Supported lying for adults with an intellectual
disability and severe movement problems living
in residential accommodation.
Bas will share his experiences of the
implementation of supported lying for adults who
live in supported accommodation. He will be
discussing the interactions with a wide range of
stakeholders, the provision of training/ support
requirements, assessment of body shape, the
trial of supported lying equipment and ongoing
equipment and support needs. Bas will share
the results of a feedback study from this project
and compare it to the results from the Mansfield
Project published in 2000
It’s my life! A Person Centred Postural
Care Pathway
24 hour postural care is a well recognised
approach within complex health and many
practitioners aspire to deliver a cohesive and
effective service to protect body shape.
As part of a comprehensive postural care
pathway, assessment is an essential
component.
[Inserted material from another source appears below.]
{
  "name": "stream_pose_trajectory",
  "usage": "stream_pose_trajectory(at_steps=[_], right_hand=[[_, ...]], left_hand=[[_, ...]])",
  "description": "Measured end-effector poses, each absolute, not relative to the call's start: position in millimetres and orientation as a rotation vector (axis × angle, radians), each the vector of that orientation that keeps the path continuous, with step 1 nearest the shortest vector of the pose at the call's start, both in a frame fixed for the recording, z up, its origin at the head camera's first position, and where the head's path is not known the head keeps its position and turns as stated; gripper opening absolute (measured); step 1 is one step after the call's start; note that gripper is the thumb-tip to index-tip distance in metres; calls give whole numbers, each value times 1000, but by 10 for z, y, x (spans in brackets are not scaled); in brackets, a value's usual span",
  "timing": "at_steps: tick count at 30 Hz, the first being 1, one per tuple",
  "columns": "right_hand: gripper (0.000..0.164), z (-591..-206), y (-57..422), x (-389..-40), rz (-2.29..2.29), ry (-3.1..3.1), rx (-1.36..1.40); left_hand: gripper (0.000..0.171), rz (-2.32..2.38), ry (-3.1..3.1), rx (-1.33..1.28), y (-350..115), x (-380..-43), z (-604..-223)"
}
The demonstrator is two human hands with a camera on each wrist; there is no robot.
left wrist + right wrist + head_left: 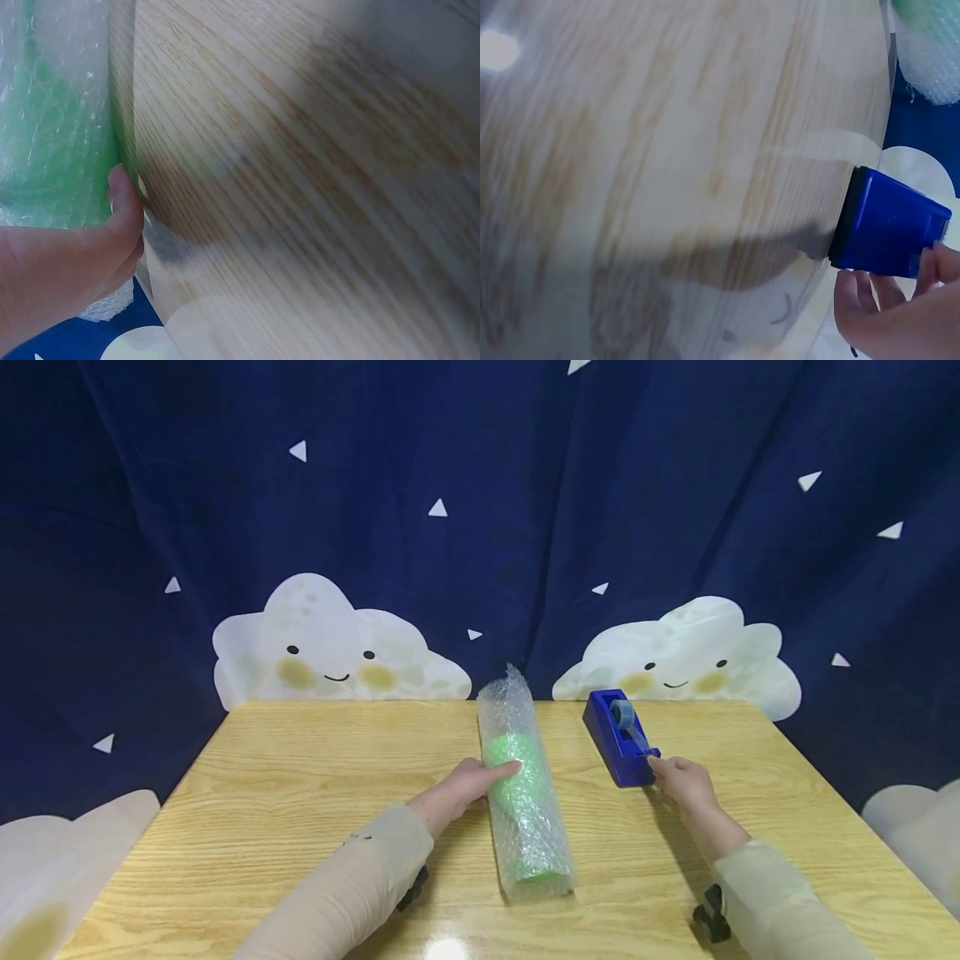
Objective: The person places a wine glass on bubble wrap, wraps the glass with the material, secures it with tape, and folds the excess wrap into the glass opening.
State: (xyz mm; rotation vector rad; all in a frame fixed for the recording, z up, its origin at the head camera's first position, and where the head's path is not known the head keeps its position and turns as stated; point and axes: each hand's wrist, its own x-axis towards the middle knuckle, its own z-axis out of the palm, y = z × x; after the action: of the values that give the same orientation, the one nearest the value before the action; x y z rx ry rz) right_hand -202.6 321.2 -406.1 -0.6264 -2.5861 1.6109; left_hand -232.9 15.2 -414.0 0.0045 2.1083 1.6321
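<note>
A long bundle in clear bubble wrap (536, 827), with something green inside, lies lengthwise on the table, its far end twisted to a point. My left hand (474, 781) grips its left side, one digit stretched across the top and the others at the side; in the left wrist view the hand (82, 255) is against the green part. To the right stands a blue tape dispenser (611, 743) holding a roll of clear tape (622, 714). At its front edge my right hand (686, 785) pinches the tape's end, and a strip runs back to the roll.
The light wooden table (337, 760) extends to both sides of the bundle. Behind it hangs a dark blue curtain (487, 468) printed with smiling clouds and white triangles. Each wrist carries a small black camera mount, such as the right one (712, 914).
</note>
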Motion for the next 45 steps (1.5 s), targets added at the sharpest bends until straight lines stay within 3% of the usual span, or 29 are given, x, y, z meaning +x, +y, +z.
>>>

Currently within the UK many
practitioners are limited in the assessment they
are able to offer due to the nature of the system
they work within. For example, Wheelchair
service practitioners would be unable to
provide assessment or equipment for the lying
posture despite the obvious influence of this
on the likely success of the seating intervention
being proposed. This workshop will explore
the relationship between assessment of the
lying position and the seated position. This will
also be discussed in relation to the use of the
Goldsmith Indices of Body Symmetry.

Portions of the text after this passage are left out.